Clive Efford Portrait Clive Efford (Eltham) (Lab)
- Hansard - - - Excerpts

My local authority has foolishly considered the possibility of fixed tenancies, but its objective is to provide housing for people in employment. Does the hon. Gentleman think that it would house Bob Crow?

Matthew Offord Portrait Mr Offord
- Hansard - -

Bob Crow earns enough—if we can call it earning—to house himself, so I do not think that he will need such assistance from any local authority.

I hope that the Minister mentions some of the reforms that the Government are promoting. I am certainly aware of flexible tenures, which I have mentioned, and fair allocations, but I should like the Government also to focus on greater social mobility. Again, I return to making work pay and to fixed tenancies that allow people to consider their housing needs and, as they change, to change where they live.

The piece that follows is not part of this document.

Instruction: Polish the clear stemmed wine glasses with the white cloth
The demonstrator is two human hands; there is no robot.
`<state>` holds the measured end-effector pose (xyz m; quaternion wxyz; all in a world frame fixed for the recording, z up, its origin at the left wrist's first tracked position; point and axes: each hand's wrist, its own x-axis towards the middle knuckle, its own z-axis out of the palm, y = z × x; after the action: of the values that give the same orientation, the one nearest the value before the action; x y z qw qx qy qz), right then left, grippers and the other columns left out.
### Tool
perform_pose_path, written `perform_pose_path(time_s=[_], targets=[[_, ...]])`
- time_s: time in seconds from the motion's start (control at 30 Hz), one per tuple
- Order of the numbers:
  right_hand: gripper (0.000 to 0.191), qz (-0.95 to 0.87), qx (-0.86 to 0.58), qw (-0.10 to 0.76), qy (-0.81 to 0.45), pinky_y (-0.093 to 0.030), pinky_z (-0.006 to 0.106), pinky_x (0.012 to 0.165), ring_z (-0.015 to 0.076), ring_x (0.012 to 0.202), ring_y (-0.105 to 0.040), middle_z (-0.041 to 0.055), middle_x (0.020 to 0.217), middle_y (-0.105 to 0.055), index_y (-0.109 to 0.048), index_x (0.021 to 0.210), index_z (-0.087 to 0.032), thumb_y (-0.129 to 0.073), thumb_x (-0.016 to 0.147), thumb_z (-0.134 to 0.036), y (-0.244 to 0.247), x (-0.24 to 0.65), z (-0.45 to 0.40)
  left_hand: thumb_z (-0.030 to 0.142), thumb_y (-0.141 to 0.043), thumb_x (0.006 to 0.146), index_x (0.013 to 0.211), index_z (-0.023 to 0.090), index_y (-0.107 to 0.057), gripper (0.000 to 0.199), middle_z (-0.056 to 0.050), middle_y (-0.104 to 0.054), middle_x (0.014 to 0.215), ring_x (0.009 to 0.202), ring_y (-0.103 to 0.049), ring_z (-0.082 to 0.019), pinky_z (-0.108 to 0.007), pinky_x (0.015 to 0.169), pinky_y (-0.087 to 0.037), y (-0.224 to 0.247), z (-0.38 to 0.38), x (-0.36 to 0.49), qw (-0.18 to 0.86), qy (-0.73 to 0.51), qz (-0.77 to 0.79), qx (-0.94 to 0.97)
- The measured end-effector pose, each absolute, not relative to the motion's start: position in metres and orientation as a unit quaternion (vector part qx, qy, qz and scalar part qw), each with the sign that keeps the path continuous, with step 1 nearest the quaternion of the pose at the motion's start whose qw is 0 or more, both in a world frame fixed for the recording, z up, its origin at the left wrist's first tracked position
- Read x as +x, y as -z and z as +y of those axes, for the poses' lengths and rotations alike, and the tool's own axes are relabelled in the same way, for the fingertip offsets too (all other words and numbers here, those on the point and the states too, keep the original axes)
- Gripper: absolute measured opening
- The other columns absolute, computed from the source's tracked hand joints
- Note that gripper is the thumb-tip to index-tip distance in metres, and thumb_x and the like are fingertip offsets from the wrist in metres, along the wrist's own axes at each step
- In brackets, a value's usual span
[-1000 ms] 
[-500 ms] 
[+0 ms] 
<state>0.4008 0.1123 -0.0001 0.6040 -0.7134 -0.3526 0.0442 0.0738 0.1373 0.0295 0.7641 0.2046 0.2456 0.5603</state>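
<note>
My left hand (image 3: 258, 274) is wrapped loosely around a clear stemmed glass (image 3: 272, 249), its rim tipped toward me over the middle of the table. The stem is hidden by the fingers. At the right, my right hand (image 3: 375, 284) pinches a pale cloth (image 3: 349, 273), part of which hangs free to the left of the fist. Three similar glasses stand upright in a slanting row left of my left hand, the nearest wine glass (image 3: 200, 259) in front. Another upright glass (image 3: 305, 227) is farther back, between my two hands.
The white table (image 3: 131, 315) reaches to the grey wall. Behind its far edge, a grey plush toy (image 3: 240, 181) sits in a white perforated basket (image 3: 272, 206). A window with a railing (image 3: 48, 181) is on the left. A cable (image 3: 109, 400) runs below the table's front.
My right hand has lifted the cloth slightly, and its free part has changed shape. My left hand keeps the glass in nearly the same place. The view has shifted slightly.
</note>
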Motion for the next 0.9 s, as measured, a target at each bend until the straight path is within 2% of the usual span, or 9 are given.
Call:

I want the Government to consider fairer provision for homeless people. I should like local authorities to have greater flexibility to make decisions on how best to stop people becoming at risk of homelessness. Currently, some homeless families turn down the decent private rented accommodation that they have been offered as settled homes and demand to be provided with more expensive temporary accommodation at greater cost to the taxpayer until a social home becomes available. Surely—I hope the Minister agrees—that cannot be right for the taxpayer, and it cannot be right for those individuals.

I shall leave my comments there, but as I said, I certainly welcome the debate. It is important; we have heard some good contributions; and I look forward to the Minister’s response.